- _Exercise description_
Among the lines below, take the one holding "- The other", the one holding "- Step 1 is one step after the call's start", and all lines between them. Set them down exactly.

- _Input_
'''

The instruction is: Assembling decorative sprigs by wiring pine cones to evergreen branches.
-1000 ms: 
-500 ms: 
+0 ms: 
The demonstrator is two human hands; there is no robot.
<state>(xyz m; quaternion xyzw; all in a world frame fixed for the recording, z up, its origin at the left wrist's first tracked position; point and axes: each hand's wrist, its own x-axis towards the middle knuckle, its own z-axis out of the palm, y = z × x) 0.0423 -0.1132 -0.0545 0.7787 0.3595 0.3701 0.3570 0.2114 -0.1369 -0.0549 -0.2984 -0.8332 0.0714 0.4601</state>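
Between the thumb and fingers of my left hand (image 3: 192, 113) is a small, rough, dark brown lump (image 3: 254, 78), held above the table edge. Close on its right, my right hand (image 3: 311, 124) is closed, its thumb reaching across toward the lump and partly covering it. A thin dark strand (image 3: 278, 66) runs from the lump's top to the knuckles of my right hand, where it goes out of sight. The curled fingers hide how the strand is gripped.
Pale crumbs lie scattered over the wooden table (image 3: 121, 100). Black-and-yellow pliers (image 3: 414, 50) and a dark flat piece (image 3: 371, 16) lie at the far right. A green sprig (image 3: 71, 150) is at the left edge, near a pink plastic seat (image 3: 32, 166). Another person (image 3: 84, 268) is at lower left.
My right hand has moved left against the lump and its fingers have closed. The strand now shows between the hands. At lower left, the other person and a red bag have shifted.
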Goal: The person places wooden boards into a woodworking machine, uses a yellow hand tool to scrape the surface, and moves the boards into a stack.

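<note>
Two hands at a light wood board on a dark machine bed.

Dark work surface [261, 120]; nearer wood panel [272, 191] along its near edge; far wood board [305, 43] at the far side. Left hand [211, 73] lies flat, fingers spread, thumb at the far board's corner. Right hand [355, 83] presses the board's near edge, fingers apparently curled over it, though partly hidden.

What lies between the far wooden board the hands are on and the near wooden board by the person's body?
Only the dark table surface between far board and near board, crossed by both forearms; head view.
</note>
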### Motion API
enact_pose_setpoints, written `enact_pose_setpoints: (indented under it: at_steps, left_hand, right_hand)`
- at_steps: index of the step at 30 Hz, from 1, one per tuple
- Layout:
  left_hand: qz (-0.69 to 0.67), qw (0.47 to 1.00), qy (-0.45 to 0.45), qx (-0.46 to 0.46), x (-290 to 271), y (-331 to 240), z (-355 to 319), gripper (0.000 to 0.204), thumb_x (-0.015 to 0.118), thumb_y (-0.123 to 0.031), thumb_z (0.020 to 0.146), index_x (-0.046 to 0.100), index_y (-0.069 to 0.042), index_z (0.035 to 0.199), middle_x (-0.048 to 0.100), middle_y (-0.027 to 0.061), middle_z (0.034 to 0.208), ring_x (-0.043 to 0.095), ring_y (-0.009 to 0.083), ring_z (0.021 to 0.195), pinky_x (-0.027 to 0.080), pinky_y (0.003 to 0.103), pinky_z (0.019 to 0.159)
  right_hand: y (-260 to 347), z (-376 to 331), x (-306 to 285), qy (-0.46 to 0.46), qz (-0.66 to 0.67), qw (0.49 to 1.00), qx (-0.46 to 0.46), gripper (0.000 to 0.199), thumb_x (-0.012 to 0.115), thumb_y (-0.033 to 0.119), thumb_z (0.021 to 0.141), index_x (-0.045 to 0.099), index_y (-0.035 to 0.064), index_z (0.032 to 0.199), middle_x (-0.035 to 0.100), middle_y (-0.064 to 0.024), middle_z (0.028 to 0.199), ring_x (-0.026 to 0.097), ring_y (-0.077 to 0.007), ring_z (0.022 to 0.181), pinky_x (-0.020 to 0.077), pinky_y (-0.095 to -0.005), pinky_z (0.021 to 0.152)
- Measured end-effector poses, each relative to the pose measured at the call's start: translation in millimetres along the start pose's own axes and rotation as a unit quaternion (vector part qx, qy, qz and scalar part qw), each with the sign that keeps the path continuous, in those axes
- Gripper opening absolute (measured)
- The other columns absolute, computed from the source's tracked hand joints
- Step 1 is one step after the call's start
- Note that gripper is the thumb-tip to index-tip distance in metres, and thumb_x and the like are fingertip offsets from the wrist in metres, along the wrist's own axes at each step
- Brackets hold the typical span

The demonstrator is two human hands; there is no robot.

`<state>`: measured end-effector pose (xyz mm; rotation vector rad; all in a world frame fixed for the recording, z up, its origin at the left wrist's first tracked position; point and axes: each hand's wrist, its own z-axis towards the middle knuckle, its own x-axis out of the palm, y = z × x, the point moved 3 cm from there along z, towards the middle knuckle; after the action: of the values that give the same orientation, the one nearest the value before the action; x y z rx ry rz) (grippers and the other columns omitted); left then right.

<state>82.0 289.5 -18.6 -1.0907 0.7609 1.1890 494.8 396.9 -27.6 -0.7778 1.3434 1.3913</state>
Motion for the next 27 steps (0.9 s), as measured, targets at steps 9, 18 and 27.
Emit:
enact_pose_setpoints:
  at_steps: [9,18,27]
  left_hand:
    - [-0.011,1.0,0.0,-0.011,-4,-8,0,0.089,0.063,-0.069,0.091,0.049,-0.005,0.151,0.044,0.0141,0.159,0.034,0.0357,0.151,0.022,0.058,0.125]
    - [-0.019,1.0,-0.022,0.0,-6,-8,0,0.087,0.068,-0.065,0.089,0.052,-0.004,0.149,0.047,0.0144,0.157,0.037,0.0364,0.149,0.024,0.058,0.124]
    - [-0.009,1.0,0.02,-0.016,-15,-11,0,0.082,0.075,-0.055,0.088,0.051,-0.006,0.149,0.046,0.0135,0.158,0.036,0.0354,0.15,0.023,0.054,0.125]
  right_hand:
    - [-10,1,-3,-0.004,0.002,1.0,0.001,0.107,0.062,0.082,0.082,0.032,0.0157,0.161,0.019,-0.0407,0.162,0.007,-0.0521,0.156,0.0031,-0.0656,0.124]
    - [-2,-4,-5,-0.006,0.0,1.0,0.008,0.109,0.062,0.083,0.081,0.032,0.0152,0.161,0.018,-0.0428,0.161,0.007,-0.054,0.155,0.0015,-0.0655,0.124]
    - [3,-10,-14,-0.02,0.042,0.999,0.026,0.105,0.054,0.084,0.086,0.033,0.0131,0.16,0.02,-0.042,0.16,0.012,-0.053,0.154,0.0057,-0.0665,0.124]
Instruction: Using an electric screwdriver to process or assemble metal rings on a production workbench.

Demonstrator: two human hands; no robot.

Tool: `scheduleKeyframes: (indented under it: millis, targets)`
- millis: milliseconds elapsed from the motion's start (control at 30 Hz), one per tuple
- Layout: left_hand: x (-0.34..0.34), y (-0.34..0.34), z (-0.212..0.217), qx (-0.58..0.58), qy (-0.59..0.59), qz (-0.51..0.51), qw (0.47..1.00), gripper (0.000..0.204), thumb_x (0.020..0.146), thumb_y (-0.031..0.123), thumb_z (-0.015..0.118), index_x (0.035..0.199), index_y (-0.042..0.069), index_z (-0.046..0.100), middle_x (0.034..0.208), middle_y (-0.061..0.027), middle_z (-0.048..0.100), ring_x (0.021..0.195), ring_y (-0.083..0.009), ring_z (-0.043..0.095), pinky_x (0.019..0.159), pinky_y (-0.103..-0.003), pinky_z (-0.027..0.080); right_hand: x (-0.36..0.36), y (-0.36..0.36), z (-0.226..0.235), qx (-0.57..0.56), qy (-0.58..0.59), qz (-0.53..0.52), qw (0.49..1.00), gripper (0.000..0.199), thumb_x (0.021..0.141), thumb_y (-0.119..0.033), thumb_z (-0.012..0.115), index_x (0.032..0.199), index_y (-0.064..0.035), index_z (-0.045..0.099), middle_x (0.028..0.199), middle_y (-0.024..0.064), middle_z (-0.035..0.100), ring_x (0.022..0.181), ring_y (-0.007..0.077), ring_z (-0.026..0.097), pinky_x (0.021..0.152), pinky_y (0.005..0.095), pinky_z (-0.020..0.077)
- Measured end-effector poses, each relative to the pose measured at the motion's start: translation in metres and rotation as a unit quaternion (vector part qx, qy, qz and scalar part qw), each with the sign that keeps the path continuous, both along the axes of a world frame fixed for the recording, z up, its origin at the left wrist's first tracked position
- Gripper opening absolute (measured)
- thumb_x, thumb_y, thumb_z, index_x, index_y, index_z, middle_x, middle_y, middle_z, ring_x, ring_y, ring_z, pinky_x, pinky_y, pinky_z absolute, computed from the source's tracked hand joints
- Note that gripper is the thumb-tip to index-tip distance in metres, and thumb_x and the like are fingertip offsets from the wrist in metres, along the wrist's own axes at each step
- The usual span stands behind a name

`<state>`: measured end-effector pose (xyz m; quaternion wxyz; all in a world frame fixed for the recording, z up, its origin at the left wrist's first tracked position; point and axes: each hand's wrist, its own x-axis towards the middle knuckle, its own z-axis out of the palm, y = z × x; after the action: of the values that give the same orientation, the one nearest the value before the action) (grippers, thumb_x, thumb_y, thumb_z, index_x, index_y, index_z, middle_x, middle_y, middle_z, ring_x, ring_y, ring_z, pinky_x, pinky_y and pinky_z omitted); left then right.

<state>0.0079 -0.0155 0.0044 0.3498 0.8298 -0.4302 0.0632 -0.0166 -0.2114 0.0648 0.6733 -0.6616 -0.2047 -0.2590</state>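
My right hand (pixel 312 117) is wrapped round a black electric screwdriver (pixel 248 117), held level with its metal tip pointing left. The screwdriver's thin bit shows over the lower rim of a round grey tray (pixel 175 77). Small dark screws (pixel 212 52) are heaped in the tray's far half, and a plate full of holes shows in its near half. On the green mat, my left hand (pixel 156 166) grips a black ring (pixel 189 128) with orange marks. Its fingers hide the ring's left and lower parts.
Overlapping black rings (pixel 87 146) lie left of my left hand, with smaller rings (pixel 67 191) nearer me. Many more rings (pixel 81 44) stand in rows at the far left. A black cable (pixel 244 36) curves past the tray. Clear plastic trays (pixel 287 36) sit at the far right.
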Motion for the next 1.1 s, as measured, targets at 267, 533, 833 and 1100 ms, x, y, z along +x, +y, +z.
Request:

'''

- _Task solution_
- The other columns absolute, computed from the source's tracked hand joints
- Step 1 is one step after the call's start

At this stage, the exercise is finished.